Em movimento, entre passado e futuro
Rui Bebiano
Este é um tempo sobrecarregado com sinais do que
foi ficando para trás, onde ao mesmo tempo
sentimos uma crescente dificuldade em conviver
com a memória. O paradoxo é apenas aparente, não
sendo difícil atribuir-lhe um sentido. De um lado,
um melhor acesso ao conhecimento histórico e um
crescimento dos usos do passado, incorporados em
meios que vão da propaganda política à
publicidade comercial e são constantemente
ampliados; do outro, o volume e a velocidade da
informação circulante, apoiados na revolução do
digital, fazem com que tudo se transforme muito
depressa em algo de distante, tornando-se fácil
perder-lhe o rastro no arquivo labiríntico e de
dimensões infinitas para onde vão as suas marcas.
A memória, seja social ou física, seja individual ou
de grupo, é desde logo, uma experiência de perda.
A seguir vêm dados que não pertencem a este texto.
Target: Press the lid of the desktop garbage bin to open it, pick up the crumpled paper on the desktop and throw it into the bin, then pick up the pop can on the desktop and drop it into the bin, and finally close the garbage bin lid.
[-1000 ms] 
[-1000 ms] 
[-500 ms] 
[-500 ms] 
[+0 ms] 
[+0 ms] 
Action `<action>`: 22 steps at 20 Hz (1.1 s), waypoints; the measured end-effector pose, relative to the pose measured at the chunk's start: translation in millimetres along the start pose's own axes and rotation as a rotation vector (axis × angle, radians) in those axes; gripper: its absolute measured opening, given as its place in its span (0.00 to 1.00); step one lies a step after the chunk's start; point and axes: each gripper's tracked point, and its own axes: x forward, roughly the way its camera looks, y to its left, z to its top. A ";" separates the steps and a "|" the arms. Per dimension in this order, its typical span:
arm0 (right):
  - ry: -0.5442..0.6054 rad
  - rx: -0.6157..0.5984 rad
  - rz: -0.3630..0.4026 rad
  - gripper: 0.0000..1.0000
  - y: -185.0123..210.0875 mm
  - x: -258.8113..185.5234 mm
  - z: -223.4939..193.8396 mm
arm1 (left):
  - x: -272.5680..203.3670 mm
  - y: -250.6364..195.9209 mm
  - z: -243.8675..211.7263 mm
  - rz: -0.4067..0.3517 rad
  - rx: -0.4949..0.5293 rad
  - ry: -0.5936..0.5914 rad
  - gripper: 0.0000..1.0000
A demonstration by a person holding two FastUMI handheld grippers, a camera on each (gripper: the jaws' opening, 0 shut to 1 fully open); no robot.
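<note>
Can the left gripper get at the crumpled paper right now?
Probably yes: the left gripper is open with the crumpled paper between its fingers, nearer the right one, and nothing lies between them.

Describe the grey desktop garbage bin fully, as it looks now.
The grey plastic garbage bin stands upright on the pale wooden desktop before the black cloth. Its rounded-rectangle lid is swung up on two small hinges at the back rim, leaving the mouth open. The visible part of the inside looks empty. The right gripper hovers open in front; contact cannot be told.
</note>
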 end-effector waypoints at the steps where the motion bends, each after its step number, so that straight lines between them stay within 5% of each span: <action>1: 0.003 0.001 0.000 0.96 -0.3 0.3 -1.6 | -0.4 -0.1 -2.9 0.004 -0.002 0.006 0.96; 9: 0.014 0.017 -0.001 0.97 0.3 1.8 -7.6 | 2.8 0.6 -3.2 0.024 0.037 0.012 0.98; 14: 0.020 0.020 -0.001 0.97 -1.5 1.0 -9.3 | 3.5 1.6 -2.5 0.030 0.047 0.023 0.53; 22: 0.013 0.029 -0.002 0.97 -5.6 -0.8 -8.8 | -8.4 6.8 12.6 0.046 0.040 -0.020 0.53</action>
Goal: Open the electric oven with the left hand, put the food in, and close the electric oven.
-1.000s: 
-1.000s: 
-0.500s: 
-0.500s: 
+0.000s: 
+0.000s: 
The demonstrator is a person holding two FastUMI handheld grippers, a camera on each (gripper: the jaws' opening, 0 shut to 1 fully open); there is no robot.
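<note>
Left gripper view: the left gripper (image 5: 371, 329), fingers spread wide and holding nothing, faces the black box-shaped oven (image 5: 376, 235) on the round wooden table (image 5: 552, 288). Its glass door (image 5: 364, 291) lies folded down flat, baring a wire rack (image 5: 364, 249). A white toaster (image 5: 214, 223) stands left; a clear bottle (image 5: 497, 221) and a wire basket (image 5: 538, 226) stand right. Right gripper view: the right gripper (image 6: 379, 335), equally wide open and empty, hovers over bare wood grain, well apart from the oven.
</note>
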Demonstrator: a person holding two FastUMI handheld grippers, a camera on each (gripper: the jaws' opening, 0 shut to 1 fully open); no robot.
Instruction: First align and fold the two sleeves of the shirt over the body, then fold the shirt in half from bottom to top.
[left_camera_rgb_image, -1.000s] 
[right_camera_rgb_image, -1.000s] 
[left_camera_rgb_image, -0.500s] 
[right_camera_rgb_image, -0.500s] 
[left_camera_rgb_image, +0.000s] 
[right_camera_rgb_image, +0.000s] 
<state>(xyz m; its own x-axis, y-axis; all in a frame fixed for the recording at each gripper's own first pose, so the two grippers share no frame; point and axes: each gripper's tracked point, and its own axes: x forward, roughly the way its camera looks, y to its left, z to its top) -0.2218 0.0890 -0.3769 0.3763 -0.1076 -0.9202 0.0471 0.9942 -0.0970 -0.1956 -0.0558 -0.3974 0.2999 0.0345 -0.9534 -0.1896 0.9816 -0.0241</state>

Representa uma presença do passado que sempre
revivemos por mediação de vestígios e de
recordações, mas é também, como propõe Henry
Rousso, «uma consciência da ausência, do tempo
que passa, do tempo que se altera». Não recupera,
de modo algum replica, aquilo que aconteceu em
outra época, apenas estabelece uma conexão,
como a máquina do tempo ficcionada por H. G.
Wells, que vivia tanto de reminiscências quanto
dos processos edificadores suscitados pela
imaginação. Em alguns casos, aliás, ela pode
16 irromper a partir desse lugar do quase-nada, dessa
rasura do ocorrido, que é o esquecimento. Foi neste
sentido positivo que Marc Augé anotou ser «preciso
esquecer para continuar presente, esquecer para
não morrer, esquecer para permanecer fiel».
Coloca-se então a pergunta: mas, afinal, ser-se fiel a
quê? O esquecimento, seja ele acidental ou
consciente, impõe uma disciplina capaz de separar
aquilo que desaparece, ou se esconde, ou que então
é silenciado, do que pode ser retido pela lembrança,
sobrevivendo a esse abandono. Em regra, é a cultura
dominante, imposta pelos vencedores ou pelos mais
fortes nos territórios do combate político e social, a
determinar o que fica, aquilo que permanece por
mais ou por menos tempo, separando-se do que
rapidamente se esquece e evapora. Nesta medida, a
fidelidade mencionada por Augé assenta numa
busca daquela parte da verdade passada, tão forte e
presente como qualquer outra, que foi traída pelo
esquecimento. A consciência do esquecimento pode
assim levar-nos até ao elo perdido, ao que não
surge como óbvio, à interpretação, ao facto ou ao
intérprete omisso, para ir ao encontro do que estava
ali, mas que não víamos ou que algo escondia.
É este o papel que pode cumprir a nostalgia como
instrumento de encontro. Svetlana Boym atribuiu ao
conceito um significado denso e de uma natureza
não necessariamente negativa, doentia e passadista,
tal como ele é mais vulgarmente entendido.